Turmeric salad dressing:
- 1 jalapeño, seeds removed, chopped
- 1 (4-inch) piece turmeric, peeled, chopped, or 3/4 teaspoon ground turmeric
- 1 (1-inch) piece ginger, peeled, chopped
- 1 garlic clove, crushed
- 1 cup coarsely chopped cilantro
- 1/4 cup olive oil
- 1/2 teaspoon finely grated lime zest
- 3 tablespoons fresh lime juice
- Kosher salt
- 3 ears of corn, husked
- 2 red bell peppers (use canned or jarred in a pinch)
- 4 ounces cherry tomatoes, cut in half
- 2 cups mesclun greens or arugula
- Kosher salt
Pulse jalapeño, turmeric, ginger, garlic, cilantro, oil, lime zest, and lime juice in a food processor until smooth with a few flecks of cilantro. Transfer to a small bowl; season with salt.
- Prepare a grill for high heat. Grill corn, turning occasionally, until charred and cooked through, 6–8 minutes. Let cool; cut kernels off cobs and place in a large bowl. (Or, cut kernels from cobs and char in a dry cast-iron skillet over medium-high, 8–10 minutes.
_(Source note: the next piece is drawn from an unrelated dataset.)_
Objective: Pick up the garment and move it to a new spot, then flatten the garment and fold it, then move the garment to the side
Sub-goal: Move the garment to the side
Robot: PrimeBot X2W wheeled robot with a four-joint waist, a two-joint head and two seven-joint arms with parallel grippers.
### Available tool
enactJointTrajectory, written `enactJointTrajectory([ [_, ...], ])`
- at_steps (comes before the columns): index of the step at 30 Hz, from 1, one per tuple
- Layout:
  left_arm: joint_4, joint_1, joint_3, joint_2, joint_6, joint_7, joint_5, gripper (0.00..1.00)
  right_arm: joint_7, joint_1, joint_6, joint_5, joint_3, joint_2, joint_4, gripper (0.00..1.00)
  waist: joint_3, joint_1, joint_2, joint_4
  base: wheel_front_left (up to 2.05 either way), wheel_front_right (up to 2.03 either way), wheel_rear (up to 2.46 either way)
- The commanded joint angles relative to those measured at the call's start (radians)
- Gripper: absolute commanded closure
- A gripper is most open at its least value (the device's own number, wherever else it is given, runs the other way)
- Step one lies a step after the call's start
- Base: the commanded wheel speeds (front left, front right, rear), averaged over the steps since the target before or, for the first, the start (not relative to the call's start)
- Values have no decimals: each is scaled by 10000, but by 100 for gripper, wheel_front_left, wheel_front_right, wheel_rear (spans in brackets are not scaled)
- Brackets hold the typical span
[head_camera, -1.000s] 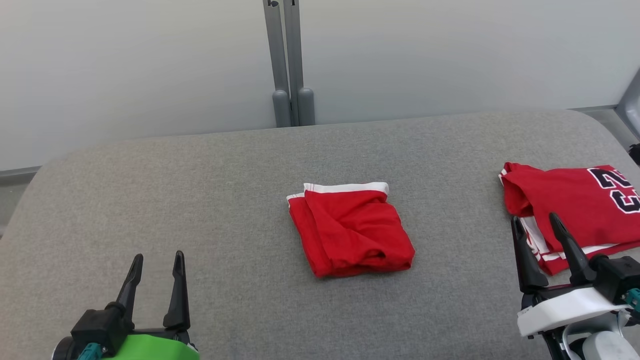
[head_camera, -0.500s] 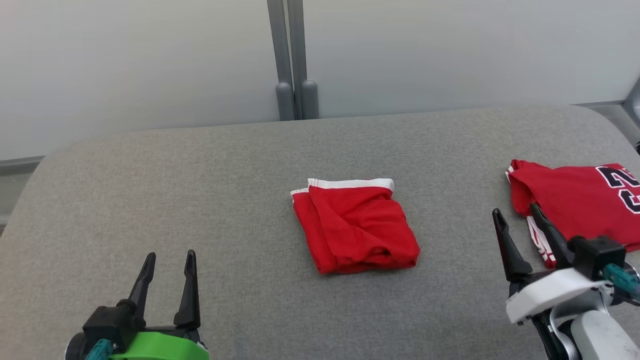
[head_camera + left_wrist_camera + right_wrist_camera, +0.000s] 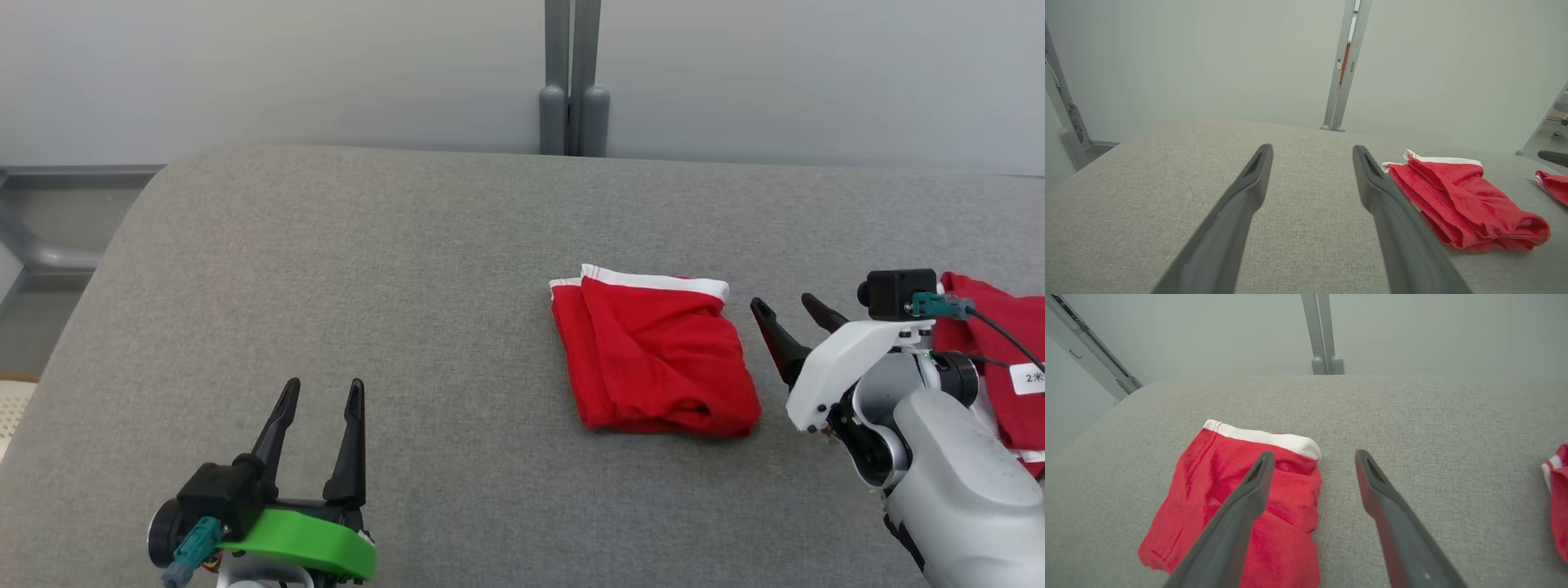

You can even broil in the oven)
- Heat broiler. Broil peppers on a rimmed baking sheet, turning occasionally, until blackened in spots and nearly cooked through, 12–18 minutes. Let cool; cut into 1" strips, retaining as much charred skin as possible; add to corn.
- Add tomatoes and greens to corn; toss to combine. Drizzle dressing over and toss to coat; season with salt.